Por Ariel Scher
Si la miraban de frente, Majito sonreía.
Y si la miraban desde el Sur, sonreía. Y si la miraban desde cerca, sonreía. Y si la miraban desde horizontes fuleros porque había demasiadas nubes, ahí estaba Majito, que sonreía. Y si la miraban cuando las mañanas se desaparramaban espléndidas, Majito disfrutaba de esos esplendores y, también, sonreía.
Y si no la miraban porque lo accesorio se imponía sobre lo importante, no cambiaba nada: Majito igual sonreía.
La sonrisa de Majito -María José Bandi, en los documentos y en una formalidad que no constituía un rasgo suyo- recorrió Tea y Deportea durante una historia.
Primero lo hizo con la camiseta de estudiante, en el centro de las aulas, como una alumna que recordaba en cada circunstancia por qué tenía el cuerpo arriba de una silla, vuelta una de esas gentes que, sin más ceremonias que algún mate, conseguía que la clase tuviera un poco de experiencia festiva y un mucho de aprendizaje colectivo. Majito parpadeaba fascinada -y sonreía- en las fugacidades en que un dato nuevo le fortalecía la vocación de periodista. Majito descerrajaba un chiste -y, claro, sonreía- entre los silencios de los profes que le permitían colar sus salidas únicas. Majito saludaba de ida y de vuelta -y sonreía la plenitud de su sonrisa- en la inauguración y en el cierre de todas las mañanas en las que escribía, leía, bromeaba, ironizaba y abrazaba hasta al aire de la escuela porque así era o porque las gentes que pueden sonreír de ese manera transforman a la existencia, más allá de cualquier rutina y más allá de cualquier decepción, en algo mejor.
Después, encaramó esa sonrisa aún más arriba en los años a través de los que trabajó en la Secretaría de Alumnos. Había mediodías en los que estudiantes extraviados en los problemas más urgentes le traían una confidencia y Majito, generosa, imparablemente generosa, sonreía. Había primeras horas en las que docentes sin método administrativo le susurraban desconciertos y Majito, sin sudar una desesperación, acomodaba el mundo de los papeles y de fuera de los papeles y sonreía. Había cientos de momentos en los que quien fuera se sentía en pérdidas, en soledades o en aburrimientos y marchaba al escritorio de Majito porque ahí Majito estaba, porque ahí Majito oía, porque ahí Majito, vencedora de sus propias pérdidas, de sus propias soledades y de sus propios aburrimientos, miraba lindo y, mucho mucho, sonreía.

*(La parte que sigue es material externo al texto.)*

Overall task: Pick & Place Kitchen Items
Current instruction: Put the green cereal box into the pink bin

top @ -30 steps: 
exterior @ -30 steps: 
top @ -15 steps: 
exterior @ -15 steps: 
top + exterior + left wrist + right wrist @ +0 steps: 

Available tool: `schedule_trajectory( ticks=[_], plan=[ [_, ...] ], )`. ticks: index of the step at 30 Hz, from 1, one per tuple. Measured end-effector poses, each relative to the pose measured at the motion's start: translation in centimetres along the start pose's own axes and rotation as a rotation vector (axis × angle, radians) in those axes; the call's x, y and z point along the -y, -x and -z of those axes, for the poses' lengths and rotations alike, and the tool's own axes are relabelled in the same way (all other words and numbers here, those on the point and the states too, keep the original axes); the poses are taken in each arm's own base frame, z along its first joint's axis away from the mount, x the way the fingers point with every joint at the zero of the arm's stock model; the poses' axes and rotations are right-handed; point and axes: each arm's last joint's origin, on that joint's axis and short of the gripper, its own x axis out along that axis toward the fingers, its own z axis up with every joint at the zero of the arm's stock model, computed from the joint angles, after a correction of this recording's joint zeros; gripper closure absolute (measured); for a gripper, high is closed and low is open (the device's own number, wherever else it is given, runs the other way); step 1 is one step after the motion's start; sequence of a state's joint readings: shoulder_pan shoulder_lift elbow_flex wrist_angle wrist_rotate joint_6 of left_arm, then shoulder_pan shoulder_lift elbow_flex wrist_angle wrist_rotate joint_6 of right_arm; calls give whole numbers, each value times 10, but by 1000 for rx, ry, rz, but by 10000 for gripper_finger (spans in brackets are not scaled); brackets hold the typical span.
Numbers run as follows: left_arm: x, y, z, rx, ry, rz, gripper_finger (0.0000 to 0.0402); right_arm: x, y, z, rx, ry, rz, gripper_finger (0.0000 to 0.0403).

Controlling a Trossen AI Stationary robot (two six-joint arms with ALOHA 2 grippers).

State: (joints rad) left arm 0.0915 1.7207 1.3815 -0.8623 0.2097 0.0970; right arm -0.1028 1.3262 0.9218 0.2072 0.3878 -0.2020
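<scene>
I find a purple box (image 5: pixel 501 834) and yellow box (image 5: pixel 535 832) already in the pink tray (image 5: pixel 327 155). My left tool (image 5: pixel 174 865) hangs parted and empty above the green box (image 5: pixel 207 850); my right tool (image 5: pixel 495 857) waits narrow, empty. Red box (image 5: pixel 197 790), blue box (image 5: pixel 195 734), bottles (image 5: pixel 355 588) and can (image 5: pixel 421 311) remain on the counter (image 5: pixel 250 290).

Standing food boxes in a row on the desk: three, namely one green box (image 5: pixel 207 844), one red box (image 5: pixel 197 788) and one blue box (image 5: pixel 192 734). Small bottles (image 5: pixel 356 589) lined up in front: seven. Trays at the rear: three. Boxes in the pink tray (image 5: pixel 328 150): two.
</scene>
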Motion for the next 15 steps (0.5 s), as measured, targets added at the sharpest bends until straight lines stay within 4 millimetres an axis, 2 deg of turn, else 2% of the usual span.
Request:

Majito continuó representando las vísceras de TEA cuando regresó de ese escritorio a su patria en Tandil. Persistió en elevar humores relatando las andanzas de Josefina, su mamá entrañable. Perseveró, como si los kilómetros fueran nadas y sólo nadas, en los lazos afectivos hondísimos que entretejió con las incontables personas que la descubrieron en el curso de tantas temporadas porteñas. Envió «abrazos salamineros» y saludos labrados con cariño para los cumpleaños o porque sí nomás. Y certificó, sin decirlo, que si al planeta se le extinguieran las tecnologías energéticas, desde algún rincón, maravillosa y necesaria, la sonrisa de Majo detectaría la fórmula para que las cosas valieran la pena llena de luz.
Todo lo demás -en Buenos Aires, en Tandil, en su TEA y Deportea, en la geografía que sea- son los episodios que sabrán narrar quienes frecuentaron a Majito y comprenden que no resulta posible una semblanza que se eleve hasta la altura de su dimensión humana.
Es inevitable compartir todo eso en este tiempo de asombro triste porque que Majito se fue, tempranísimo, y su partida es un golpe que destartala tanto a los huesos como a las lágrimas. Pero que deja intactas a las memorias.
Muchas gracias, Majito. Si en el universo hay lugar para el honor, muchísimos corazones laten con la certeza de que ese honor fue conocerte.
Te quisimos, te queremos, te vamos a extrañar. Ahora mismo miramos rumbo a la vida y nos estás sonriendo.